=== WORK TO COMPLETE ===
After reading the data, copy it out in full and exactly.

=== INFORMATION SHOWN ===

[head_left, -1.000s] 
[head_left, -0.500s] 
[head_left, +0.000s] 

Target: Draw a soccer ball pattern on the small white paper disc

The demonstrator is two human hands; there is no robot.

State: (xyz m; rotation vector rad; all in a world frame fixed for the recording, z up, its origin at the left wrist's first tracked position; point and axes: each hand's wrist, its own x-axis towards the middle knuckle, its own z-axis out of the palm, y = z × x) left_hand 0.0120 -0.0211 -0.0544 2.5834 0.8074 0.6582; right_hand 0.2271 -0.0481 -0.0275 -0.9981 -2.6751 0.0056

=== SOLUTION TO THE EXERCISE ===
[head_left, -1.000s] 
[head_left, -0.500s] 
[head_left, +0.000s] 

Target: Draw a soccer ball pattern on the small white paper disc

The demonstrator is two human hands; there is no robot.

State: (xyz m; rotation vector rad; all in a world frame fixed for the recording, z up, its origin at the left wrist's first tracked position; point and axes: each hand's wrist, its own x-axis towards the middle knuckle, its own z-axis out of the palm, y = z × x) left_hand 0.0120 -0.0211 -0.0544 2.5834 0.8074 0.6582; right_hand 0.2271 -0.0481 -0.0275 -0.9981 -2.6751 0.0056

The response to the exercise is now complete.